Most coatings are made up of polymers based on acrylate monomers, with the global production of acrylate exceeding 3.5 million tonnes a year, all produced from fossil oil. UG and AkzoNobel aim to make these coatings more sustainable by cracking lignocellulose biomass using acid to produce furfural. Using visible light and oxygen, furfural is converted into hydroxybutenolide, that resembles acrylic acid. This is then modified using different green or biobased alcohols to produce alkoxybutenolide monomers, that can be polymerized into coatings using UV light.

No waste

“The chemical conversion uses only light, oxygen and a simple catalyst and produces no waste. The only by-product is methyl formate, which is useful as a replacement for chlorofluorocarbons in other processes”, says George Hermens, PhD candidate in the group of Professor of Organic Chemistry Ben Feringa and lead author of the Science Advances paper.
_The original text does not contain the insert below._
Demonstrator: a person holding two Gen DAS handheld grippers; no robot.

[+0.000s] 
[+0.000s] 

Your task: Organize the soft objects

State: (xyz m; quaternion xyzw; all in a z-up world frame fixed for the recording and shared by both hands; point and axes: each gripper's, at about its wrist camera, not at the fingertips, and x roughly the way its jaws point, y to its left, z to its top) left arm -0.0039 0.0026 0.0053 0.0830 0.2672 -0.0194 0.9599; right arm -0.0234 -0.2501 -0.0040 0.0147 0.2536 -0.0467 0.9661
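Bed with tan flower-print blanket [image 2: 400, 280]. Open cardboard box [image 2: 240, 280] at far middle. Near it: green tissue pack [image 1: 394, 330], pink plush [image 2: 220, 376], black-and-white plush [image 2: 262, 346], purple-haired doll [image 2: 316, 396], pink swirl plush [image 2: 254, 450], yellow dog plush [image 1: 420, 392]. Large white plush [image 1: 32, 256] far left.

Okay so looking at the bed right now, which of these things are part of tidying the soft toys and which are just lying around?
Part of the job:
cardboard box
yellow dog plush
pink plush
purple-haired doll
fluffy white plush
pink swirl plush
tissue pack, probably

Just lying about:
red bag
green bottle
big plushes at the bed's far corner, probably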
‘We managed to create coatings from a renewable source, lignocellulose, using green chemistry,’ concludes Hermens. ‘And the quality of our coatings is similar to that of current acrylate-based coatings.’ For two steps in the process, patent applications have been filed with AkzoNobel, the industrial partner in the project. Hermens is now working on a different building block derived from furfural to produce other types of polymer coatings.

Partners

The project was initiated by the Advanced Research Center Chemical Building Blocks Consortium (ARC CBBC), a Dutch national public-private research centre that develops new chemical processes and chemical building blocks for novel energy carriers, materials and chemicals for sustainable chemistry.

The ARC CBBC is a national initiative with partners from industry, academia and government.There are three universities involved (Utrecht University, the University of Groningen and Eindhoven University of Technology) and major industrial partners (AkzoNobel, Shell, Nouryon and BASF), as well as the ministries of Education, Culture and Science and of Economic Affairs and Climate Policy and the Dutch Research Council (NWO).